**TASK TO COMPLETE**
Beginning at the line that includes "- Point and", print each remaining line of the data word for word. Output nothing else.

**DATA PROVIDED**
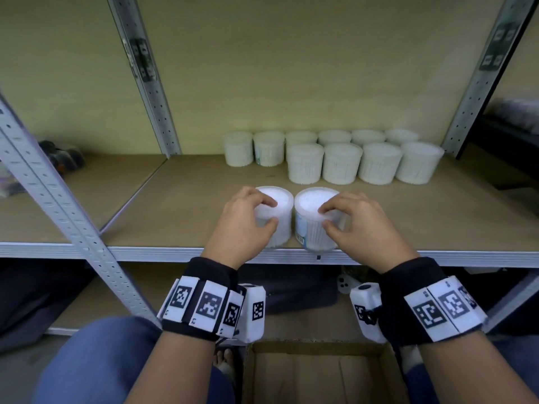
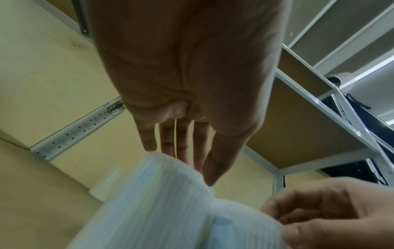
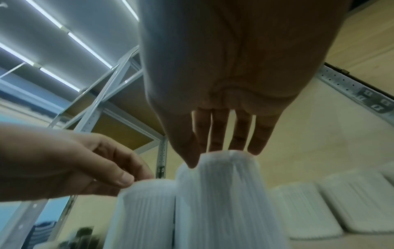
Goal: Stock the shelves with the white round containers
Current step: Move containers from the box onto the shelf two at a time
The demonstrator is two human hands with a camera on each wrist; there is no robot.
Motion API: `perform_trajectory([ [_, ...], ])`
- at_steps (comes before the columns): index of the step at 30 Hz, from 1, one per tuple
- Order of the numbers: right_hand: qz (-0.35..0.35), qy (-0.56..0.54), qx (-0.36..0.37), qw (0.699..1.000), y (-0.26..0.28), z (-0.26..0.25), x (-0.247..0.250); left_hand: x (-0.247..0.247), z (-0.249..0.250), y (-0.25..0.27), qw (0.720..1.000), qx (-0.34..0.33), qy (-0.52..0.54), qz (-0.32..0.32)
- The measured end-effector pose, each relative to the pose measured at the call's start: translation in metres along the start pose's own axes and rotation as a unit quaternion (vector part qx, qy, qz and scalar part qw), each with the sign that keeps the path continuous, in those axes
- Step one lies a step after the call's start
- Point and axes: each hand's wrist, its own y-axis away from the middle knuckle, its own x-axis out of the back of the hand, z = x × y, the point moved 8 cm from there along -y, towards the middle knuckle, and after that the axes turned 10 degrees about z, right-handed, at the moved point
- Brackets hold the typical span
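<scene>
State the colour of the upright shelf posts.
Light grey metal with rows of small holes, clearest on the near-left post in the head view.

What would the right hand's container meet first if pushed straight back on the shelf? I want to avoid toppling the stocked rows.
Probably the front row of white containers. The right hand grips its container near the shelf edge, with bare board between; depth is hard to judge.
</scene>
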Motion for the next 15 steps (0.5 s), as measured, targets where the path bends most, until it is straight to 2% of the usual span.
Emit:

**RESPONSE TO THE TASK**
- Point and axes: each hand's wrist, its own y-axis away from the middle knuckle, its own x-axis out of the back of the hand, z = x × y, the point moved 8 cm from there along -y, towards the middle knuckle, and after that the axes turned 10 degrees about z, right-handed, at the moved point
- Brackets hold the typical span
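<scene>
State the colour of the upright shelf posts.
Light grey metal with rows of small holes, clearest on the near-left post in the head view.

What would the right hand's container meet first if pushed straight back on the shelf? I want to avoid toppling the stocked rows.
Probably the front row of white containers. The right hand grips its container near the shelf edge, with bare board between; depth is hard to judge.
</scene>
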Motion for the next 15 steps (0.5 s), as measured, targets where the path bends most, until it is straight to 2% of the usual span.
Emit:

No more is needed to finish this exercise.